Anonymous wrote:
Anonymous wrote:OP here. I'm sorry I am not clear.
I guess I'm asking a sort of philosophical question. I am trying to understand what would lead a person to not believe a confession.
What I'm trying to understand is if someone would ever confess something to you, what would lead you to not believe it?
I guess I'm trying to understand how people can live with their conscience. Do they honestly, deeply believe that nothing happened? Or do they just shrug it off saying there is no evidence and they just don't want to bother dealing with it?
I'm having a hard time seeing how people can trust others who know someone has confessed but then go on with business as usual. Do they actually believe the confession was false or untrue? Or do they just choose to ignore it?
Some reasons might be the person was inebriated or otherwise unable to understand what they were confessing; the person was threatened or coerced; the person is covering for someone else; the person is confessing legally to avoid going to trial and facing harsher penalties.
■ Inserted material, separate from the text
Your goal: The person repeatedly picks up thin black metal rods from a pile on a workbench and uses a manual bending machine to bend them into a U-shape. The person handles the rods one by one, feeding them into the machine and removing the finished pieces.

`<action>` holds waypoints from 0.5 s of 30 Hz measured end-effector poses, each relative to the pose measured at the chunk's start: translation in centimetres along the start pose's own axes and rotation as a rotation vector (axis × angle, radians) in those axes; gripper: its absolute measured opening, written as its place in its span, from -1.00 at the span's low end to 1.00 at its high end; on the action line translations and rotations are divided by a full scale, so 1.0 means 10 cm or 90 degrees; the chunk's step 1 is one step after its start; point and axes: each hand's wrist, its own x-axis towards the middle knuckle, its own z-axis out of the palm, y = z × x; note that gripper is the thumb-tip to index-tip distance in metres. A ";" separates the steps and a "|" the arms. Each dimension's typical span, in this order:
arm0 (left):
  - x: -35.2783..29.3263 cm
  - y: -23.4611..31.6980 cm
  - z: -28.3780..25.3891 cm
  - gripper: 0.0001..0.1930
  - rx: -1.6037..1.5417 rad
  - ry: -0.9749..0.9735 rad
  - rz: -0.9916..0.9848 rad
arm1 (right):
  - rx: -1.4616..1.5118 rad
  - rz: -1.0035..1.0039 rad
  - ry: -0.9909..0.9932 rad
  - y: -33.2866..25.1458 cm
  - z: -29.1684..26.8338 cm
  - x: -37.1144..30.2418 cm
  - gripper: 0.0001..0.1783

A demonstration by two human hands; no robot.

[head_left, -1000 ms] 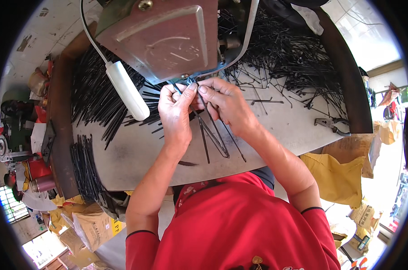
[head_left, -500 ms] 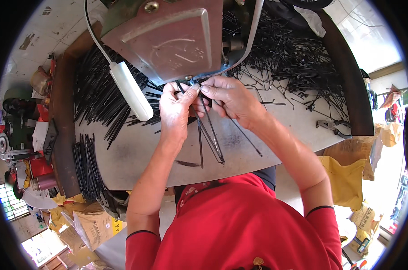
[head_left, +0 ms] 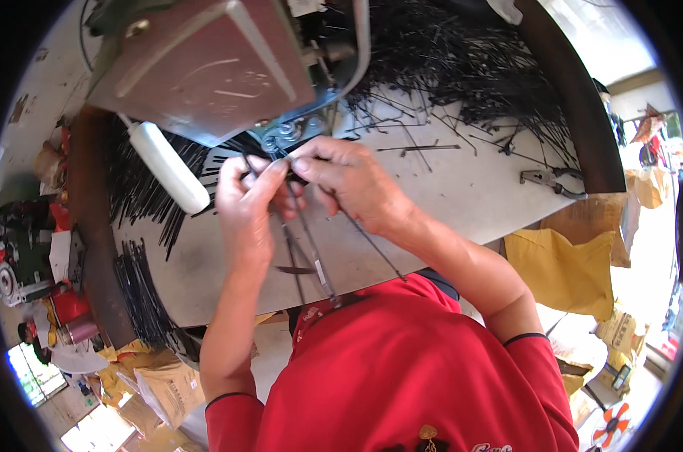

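Head view: left of the grip, a white handle (head_left: 168, 167) slants over black rods (head_left: 134, 188). The left hand (head_left: 245, 205) pinches thin black rods (head_left: 311, 252) just under the machine's metal fitting (head_left: 290, 134). The right hand (head_left: 353, 181), touching it, is closed on the same rods, which trail toward the red shirt (head_left: 402, 369). Pliers (head_left: 548, 181) lie well right on the table (head_left: 462, 196).

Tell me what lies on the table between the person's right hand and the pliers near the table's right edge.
Head view: bare pale tabletop separates right hand from metal pliers.
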 end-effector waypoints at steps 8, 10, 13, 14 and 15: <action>-0.41 0.43 -0.52 -0.74 0.257 0.177 0.025 | -0.293 0.063 -0.025 -0.17 0.05 -0.39 -0.80; -0.45 0.47 -1.27 -0.79 0.327 0.151 0.038 | -0.564 -0.195 0.102 -0.03 -0.36 -0.47 -0.82; -0.60 0.45 -1.90 -0.67 0.765 0.303 0.152 | -0.820 -0.267 0.266 -0.14 -0.89 -0.57 -0.89; -0.61 0.42 -1.91 -0.67 0.705 0.283 0.151 | -0.948 -0.233 0.290 -0.21 -1.00 -0.61 -0.92; -0.60 0.39 -1.89 -0.66 0.646 0.258 0.151 | -1.075 -0.194 0.317 -0.24 -1.07 -0.65 -0.93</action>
None of those seem to fit here, so if the teacher really confessed, then yes, I agree that if they confessed to the parent and then later recanted to the school, they were doing that to cover their ass and they probably did it. But the alternative here is the parent lied or misunderstood that they confessed. The school can't prove that. If the teacher literally told the school "yes, I did confess earlier but now I recant" I would believe the teacher did it, but if the teacher said "I did not do it and I did not tell the parent I did it," then there isn't enough proof for the school to do anything, even if you still believe the parent personally.